Problem statement -
Determine the count of lines in the data below that include the word "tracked", and give nothing besides it.

◇ ◇ ◇

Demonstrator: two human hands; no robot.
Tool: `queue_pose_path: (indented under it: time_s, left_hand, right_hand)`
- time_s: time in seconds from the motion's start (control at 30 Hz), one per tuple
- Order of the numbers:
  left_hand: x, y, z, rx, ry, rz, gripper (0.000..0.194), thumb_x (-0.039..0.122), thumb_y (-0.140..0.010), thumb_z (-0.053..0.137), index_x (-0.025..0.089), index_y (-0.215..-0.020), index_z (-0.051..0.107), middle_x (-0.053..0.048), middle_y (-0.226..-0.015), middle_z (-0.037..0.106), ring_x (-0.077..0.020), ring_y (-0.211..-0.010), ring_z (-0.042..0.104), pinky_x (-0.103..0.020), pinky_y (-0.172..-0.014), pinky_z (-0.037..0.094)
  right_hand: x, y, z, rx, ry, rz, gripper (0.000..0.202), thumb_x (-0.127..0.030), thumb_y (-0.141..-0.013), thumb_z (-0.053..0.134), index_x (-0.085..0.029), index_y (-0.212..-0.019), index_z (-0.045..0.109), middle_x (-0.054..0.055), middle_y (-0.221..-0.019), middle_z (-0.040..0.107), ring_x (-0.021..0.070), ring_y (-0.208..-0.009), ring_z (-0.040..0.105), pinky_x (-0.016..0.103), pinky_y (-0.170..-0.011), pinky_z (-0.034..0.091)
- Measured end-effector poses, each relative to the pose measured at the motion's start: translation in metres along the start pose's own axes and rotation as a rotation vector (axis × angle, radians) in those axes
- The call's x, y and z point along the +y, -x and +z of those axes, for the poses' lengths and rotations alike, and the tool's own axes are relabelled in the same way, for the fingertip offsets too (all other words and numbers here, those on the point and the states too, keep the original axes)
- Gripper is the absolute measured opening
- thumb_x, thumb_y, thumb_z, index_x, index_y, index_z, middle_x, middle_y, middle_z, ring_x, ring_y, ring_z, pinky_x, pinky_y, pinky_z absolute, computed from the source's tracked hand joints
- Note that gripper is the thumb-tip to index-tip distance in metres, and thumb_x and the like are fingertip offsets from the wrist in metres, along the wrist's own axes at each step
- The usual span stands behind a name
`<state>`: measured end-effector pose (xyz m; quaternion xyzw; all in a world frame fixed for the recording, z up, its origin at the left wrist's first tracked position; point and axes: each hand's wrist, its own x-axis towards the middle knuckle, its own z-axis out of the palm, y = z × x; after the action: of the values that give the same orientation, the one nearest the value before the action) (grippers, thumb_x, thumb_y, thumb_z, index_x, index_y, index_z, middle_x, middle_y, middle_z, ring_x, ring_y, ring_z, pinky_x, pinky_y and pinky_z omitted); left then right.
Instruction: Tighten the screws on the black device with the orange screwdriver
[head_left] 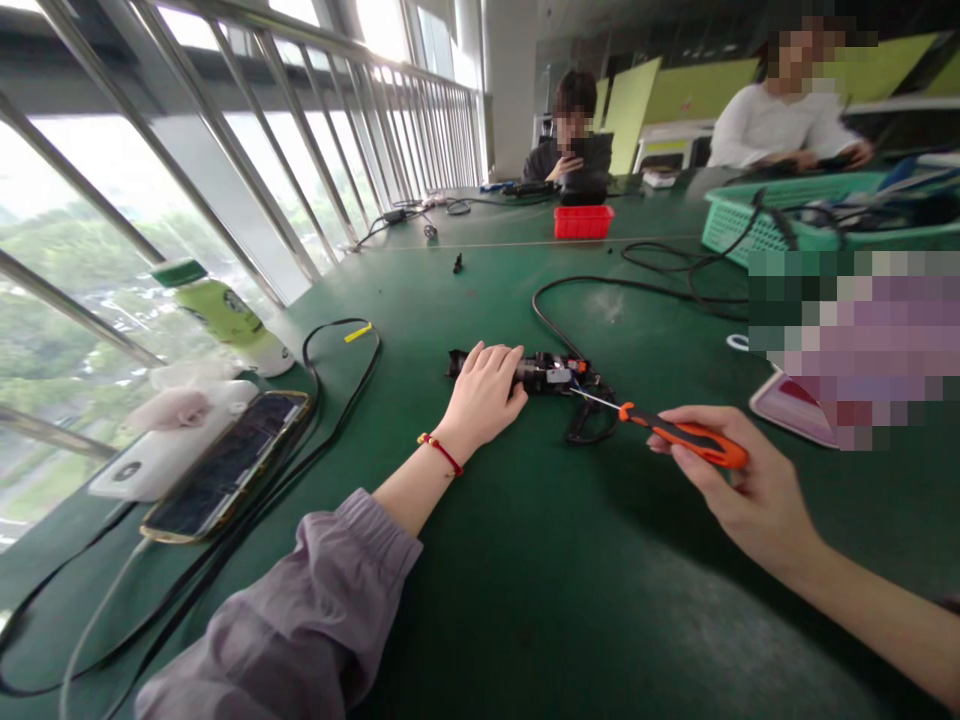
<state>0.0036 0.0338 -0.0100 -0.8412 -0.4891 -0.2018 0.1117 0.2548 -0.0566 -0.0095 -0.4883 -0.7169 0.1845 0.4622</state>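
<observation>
A black device [551,374] with exposed inner parts and a cord lies on the green table [480,600]. My left hand [487,390] is wrapped over its dark cylindrical left part. In my right hand [739,480] is a screwdriver [682,436] with an orange and black handle. The screwdriver's thin shaft points left, and its tip is at the exposed right part of the device; whether it touches a screw is too small to tell. A black looped piece [592,425] sits just below the tip.
Left: a bottle [232,322], a phone [229,465], a white object [161,450] and black cables. Farther back are a red basket [583,222] and a green basket [825,240] of cables. Two people sit across the table. A pinkish flat item [795,410] lies right.
</observation>
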Motion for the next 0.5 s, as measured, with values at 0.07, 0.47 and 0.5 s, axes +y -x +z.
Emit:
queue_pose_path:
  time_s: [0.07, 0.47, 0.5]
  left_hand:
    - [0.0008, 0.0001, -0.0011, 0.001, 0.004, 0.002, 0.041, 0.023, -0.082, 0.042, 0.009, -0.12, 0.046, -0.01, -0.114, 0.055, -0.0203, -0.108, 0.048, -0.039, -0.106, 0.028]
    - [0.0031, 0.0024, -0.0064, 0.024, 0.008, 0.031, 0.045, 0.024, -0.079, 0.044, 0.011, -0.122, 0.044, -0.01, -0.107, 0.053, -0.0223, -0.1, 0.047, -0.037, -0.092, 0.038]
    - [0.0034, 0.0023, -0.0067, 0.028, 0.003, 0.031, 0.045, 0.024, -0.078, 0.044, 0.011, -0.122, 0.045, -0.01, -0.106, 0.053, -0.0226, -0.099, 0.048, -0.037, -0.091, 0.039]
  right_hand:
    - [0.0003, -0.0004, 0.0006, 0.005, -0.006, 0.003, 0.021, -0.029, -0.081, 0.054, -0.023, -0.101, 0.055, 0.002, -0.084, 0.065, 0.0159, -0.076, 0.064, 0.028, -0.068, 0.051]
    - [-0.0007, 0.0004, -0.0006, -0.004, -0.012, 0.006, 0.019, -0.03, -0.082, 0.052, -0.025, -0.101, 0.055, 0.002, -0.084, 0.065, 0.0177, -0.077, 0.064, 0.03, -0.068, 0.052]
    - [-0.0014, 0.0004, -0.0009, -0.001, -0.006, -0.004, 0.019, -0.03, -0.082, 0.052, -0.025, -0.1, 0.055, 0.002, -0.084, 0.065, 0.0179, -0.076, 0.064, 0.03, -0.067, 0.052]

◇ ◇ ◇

Finished exercise -
2